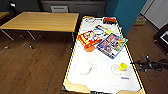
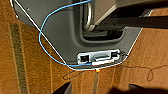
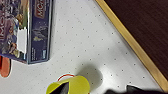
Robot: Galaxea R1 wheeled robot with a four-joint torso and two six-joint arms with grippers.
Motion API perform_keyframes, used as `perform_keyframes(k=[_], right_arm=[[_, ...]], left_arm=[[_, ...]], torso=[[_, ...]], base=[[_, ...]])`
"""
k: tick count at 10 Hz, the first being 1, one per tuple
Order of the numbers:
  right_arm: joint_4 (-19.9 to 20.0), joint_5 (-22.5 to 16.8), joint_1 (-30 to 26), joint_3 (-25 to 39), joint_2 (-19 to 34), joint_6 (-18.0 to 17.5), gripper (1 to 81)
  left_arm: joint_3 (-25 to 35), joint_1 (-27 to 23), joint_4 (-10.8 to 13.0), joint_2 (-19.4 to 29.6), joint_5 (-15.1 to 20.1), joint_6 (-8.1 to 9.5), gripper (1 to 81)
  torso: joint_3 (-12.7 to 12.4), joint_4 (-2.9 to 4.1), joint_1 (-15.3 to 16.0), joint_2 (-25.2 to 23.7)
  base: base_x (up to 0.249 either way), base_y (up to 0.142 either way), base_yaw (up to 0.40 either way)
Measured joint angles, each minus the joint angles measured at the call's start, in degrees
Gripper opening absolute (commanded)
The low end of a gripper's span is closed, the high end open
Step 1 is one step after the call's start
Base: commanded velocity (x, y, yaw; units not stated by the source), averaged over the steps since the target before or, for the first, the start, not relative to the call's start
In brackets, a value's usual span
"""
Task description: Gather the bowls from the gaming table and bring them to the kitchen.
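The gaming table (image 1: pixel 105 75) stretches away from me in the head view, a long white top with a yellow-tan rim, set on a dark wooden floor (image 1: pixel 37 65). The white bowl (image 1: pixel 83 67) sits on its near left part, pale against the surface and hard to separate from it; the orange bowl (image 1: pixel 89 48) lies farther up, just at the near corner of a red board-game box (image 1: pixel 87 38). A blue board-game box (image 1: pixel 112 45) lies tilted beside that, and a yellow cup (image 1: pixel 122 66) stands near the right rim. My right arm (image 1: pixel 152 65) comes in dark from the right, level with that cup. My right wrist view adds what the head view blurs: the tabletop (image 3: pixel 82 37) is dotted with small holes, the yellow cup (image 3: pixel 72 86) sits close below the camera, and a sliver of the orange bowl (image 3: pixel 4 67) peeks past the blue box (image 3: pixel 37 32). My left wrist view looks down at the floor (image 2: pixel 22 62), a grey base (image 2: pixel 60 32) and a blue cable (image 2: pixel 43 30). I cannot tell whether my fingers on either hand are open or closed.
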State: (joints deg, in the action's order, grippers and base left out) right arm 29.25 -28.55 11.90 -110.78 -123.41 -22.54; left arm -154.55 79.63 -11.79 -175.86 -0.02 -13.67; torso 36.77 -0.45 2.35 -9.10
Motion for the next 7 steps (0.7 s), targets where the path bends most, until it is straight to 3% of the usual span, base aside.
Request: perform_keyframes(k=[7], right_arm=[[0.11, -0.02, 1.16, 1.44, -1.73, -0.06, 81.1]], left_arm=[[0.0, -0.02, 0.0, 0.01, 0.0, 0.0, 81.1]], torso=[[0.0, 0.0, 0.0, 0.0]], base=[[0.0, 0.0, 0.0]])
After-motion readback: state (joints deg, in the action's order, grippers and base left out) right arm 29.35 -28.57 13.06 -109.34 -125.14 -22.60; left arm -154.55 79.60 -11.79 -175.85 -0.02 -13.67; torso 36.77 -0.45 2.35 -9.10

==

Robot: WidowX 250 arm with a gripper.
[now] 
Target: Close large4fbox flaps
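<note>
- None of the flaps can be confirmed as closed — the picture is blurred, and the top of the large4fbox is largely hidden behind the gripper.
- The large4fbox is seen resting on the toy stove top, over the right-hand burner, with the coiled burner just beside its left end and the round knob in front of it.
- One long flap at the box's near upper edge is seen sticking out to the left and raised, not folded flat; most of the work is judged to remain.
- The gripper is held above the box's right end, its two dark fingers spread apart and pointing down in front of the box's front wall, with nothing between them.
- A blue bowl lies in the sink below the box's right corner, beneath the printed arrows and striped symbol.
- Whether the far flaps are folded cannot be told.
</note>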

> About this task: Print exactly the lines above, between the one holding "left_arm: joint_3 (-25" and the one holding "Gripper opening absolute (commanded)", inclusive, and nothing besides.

> Output for this exercise:
  left_arm: joint_3 (-25 to 35), joint_1 (-27 to 23), joint_4 (-10.8 to 13.0), joint_2 (-19.4 to 29.6), joint_5 (-15.1 to 20.1), joint_6 (-8.1 to 9.5), gripper (1 to 81)
  torso: joint_3 (-12.7 to 12.4), joint_4 (-2.9 to 4.1), joint_1 (-15.3 to 16.0), joint_2 (-25.2 to 23.7)
  base: base_x (up to 0.249 either way), base_y (up to 0.142 either way), base_yaw (up to 0.40 either way)
Measured joint angles, each minus the joint angles measured at the call's start, in degrees
Gripper opening absolute (commanded)

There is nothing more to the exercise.